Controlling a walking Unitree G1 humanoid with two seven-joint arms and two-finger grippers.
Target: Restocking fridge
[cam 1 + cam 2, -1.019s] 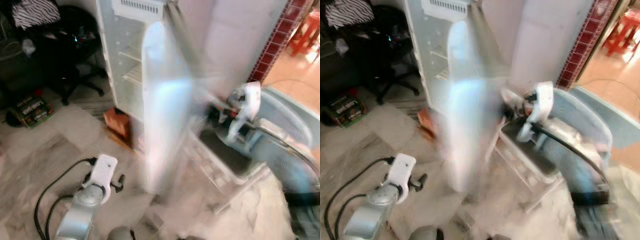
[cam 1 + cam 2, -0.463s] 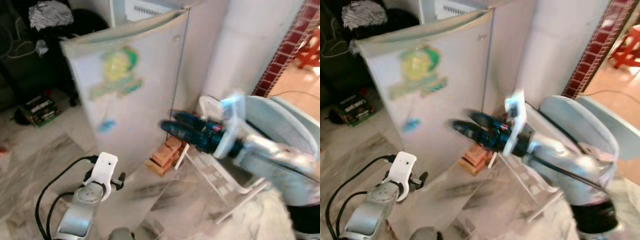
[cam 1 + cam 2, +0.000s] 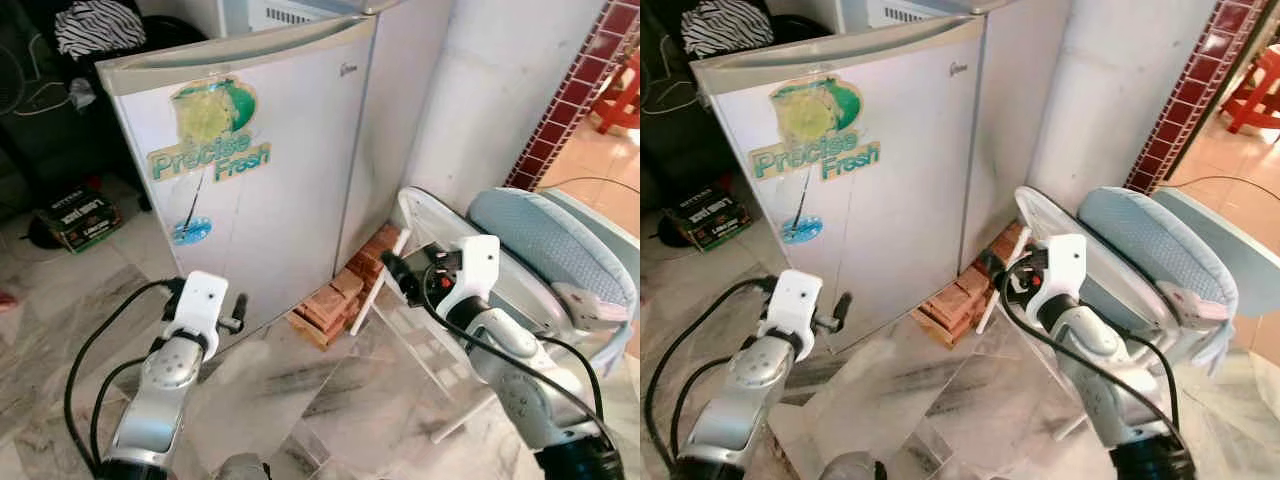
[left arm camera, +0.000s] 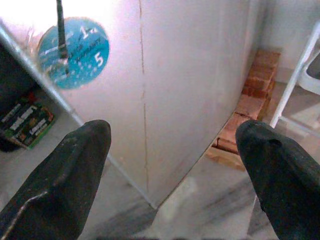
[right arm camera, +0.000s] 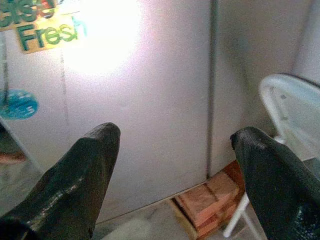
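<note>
1. I see the fridge (image 3: 260,170) straight ahead on the marble floor (image 3: 60,330), door shut, with a "Precise Fresh" sticker (image 3: 210,135) and a round blue sticker (image 3: 190,231) on the door.
2. Its right front corner sits on a stack of bricks (image 3: 335,300).
3. My left gripper (image 4: 172,165) is low in front of the door, fingers spread wide, holding nothing, not touching the door.
4. My right gripper (image 5: 175,165) is off the fridge's right side, above the bricks, fingers also wide, nothing held.
5. A white folding chair (image 3: 420,215) with a blue cushion (image 3: 545,240) leans just right of the bricks.
6. A black office chair (image 3: 60,100) with striped cloth (image 3: 100,25) stands left of the fridge, and a box (image 3: 85,215) lies on the floor near it.
</note>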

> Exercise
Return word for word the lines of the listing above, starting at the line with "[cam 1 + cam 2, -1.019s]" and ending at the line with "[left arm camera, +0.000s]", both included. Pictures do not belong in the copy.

> Solution to the problem
[cam 1 + cam 2, -1.019s] 
[cam 1 + cam 2, -0.463s] 
[cam 1 + cam 2, +0.000s] 
[left arm camera, +0.000s] 

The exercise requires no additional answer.